__PROBLEM REQUIREMENTS__:
Span requested from the data below: the line with "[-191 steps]" through the line with "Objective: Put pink", both included. Give only these lines again, exactly, and leave every picture out.

BEGIN ENTRIES SUPPLIED

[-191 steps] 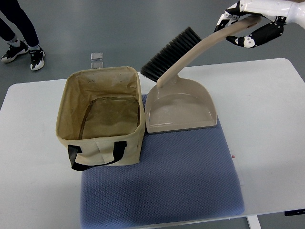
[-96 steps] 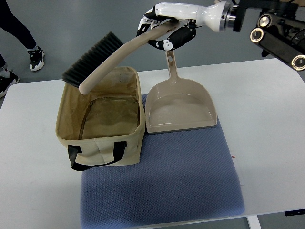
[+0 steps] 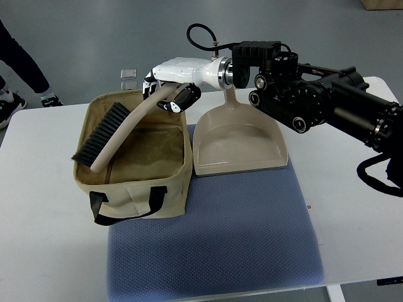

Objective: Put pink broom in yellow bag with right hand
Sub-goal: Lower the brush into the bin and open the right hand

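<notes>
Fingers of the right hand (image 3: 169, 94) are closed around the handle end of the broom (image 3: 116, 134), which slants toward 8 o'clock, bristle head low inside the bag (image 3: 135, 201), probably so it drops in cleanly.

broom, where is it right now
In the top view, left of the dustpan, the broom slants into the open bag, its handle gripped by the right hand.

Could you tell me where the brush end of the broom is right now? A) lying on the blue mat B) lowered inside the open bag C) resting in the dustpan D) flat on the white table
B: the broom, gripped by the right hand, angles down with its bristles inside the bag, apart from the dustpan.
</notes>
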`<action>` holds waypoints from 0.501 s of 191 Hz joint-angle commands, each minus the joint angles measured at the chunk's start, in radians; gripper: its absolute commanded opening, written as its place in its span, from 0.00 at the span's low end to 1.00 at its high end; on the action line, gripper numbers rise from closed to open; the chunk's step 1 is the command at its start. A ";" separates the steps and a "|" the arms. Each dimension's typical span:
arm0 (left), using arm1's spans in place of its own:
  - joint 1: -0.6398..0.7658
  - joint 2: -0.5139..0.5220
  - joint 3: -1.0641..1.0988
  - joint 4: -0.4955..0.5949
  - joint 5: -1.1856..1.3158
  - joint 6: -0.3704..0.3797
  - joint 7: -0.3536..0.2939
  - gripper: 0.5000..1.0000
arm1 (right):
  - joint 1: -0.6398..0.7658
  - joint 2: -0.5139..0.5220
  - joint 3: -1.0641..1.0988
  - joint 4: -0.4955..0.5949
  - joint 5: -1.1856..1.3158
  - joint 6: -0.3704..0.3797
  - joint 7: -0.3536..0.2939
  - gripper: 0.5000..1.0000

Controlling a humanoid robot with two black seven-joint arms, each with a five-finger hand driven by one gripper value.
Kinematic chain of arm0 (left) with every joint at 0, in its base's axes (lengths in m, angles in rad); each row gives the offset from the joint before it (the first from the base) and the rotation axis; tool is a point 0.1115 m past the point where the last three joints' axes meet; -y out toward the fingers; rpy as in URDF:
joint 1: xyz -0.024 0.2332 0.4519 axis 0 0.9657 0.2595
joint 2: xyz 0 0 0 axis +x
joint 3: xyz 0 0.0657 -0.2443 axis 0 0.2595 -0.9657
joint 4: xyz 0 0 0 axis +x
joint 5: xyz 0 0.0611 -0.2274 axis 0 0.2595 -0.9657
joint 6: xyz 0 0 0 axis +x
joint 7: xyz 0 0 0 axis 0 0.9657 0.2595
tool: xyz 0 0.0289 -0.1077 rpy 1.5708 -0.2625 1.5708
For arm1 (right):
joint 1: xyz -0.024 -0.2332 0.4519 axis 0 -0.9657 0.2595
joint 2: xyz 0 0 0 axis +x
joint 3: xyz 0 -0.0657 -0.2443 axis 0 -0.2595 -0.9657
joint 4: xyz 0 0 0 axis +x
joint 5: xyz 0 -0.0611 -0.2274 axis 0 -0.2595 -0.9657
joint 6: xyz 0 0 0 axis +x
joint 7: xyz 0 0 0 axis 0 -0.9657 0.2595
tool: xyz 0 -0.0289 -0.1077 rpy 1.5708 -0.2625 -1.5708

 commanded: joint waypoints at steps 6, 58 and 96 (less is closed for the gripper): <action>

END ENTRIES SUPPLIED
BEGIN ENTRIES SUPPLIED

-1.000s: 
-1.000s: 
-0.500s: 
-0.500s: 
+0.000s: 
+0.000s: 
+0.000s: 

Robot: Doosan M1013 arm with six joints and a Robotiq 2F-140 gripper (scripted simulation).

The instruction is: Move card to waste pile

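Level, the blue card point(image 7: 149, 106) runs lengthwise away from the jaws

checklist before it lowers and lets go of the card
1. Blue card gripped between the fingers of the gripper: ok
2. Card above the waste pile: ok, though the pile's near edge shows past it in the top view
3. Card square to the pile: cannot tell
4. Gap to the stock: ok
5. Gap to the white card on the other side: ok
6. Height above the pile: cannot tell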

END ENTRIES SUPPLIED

__REPLY TO THE EXERCISE__:
[-191 steps] 
[-96 steps] 
[+0 steps] 

Objective: Put pink broom in yellow bag with right hand

Here the answer is complete.